Tavolàta’s namesake – a long communal table – has not yet adorned its airy, bright dining room.

In the meantime, the staff at the restaurant, which hopefully opened at the end of the coronavirus pandemic, are eager to greet guests to enjoy the Italian-inspired food and drink, initially at tables one meter apart.

Tavolàta, a Seattle-based restaurant owned and operated by the large Ethan Stowell restaurants group, quietly opened in early May in a prime location just across from Riverfront Park, which last housed an olive garden.

While Grissini are not free and unlimited at Tavolàta, the quality of the ingredients and the attention to detail – all pasta are freshly made in-house every day – are far above the chain quality when it comes to Italian-inspired dishes with a north-western flair.

“We’re definitely more of a progressive, light Italian place,” says chef and owner Ethan Stowell, who traveled from Seattle to Spokane to oversee the opening.

“For example, you know how classic Italian sauce cooks for hours? We don’t,” he continues. “We have a fresh sauce where we basically put all of these ingredients in grandma’s tomato sauce that she cooks for 25 hours, and we use it like a broth and cook things with it. It looks the same, but it’s not that heavy Feeling. “”

For guests who have eaten at one of Towolàta’s three branches in Stowell, Seattle, the Spokane menu is familiar and almost identical. A typical dish is the best-selling rigatoni ($ 24) with spicy sausage and fresh parmesan. Other pasta on the Tavolàta menu, each dish with different sauces, proteins and spices, are spaghetti, linguine, pappardelle, paccheri, ravioli, pici and two versions of gnocchi (semolina and potato).

Appetizers range from salads and bruschetta ($ 16) to burrata ($ 16) and fried oysters ($ 15). The Tavolàta menu aims to encourage family dining with generous portions. Three hearty no-noodle appetizers are a double-cut pork chop ($ 32), a rock steak ($ ​​26), and halibut ($ 32).

Happy hour, 4 p.m. to 6 p.m. daily, has the best deals of the day with pasta dishes for $ 12 each, about half the price of the dinner menu. A selection of house cocktails is $ 8 to $ 9 each, with $ 6 glasses of house wine and $ 5 draft beer.

Happy hour is served in Tavolàta’s spacious lounge and on a sidewalk terrace that can be used all year round.

“We have a few important things for Tavolàta,” says Stowell. “We want a cool, good bar with the best happy hour in town. We’re consistently rated the best happy hour in Seattle, and we want that. It gets people there early and brings the party – the atmosphere of a restaurant – to go early.

“The other thing is that we’re great for groups and sharing,” he continues. “You come here and the portions are a decent size and it never breaks the bank.

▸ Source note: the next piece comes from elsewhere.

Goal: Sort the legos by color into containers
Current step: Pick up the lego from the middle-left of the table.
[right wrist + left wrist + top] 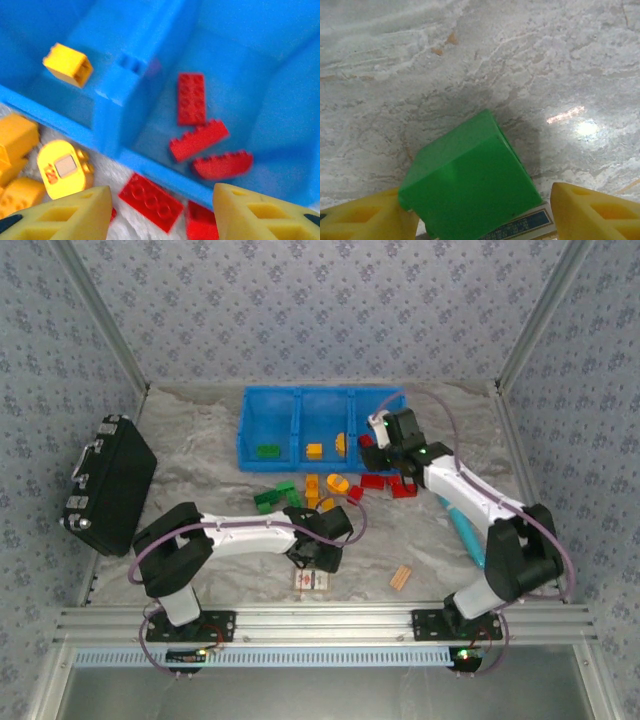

We want people to feel like it’s great value for handcrafted food.”

FROM LEFT: Chef Scott Siff, General Manager Tania Siff and Owner Ethan Stowell.  - YOUNG KWAK PHOTO

Young Kwak photo

FROM LEFT: Chef Scott Siff, General Manager Tania Siff and Owner Ethan Stowell.

Ethan Stowell restaurants have grown exponentially since Tavolàta opened in Belltown, Seattle in 2007. In addition to the now four Tavolàta locations, the list of restaurant groups includes: How to Cook a Wolf, Staple & Fancy Mercantile, Ballard Pizza Co., Rione XIII, Mkt., Rote Kuh, Frelard Pizza Co., Cortina, Cortina Cafe, The San Juan Seltzery and Goldfinch Tavern. Outside the Northwest, Wolf Wolf also operates in the Nordstrom flagship store in New York City.

Stowell and its restaurants have received numerous awards from the start, including several James Beard nominations. The self-taught chef honed his craft while working.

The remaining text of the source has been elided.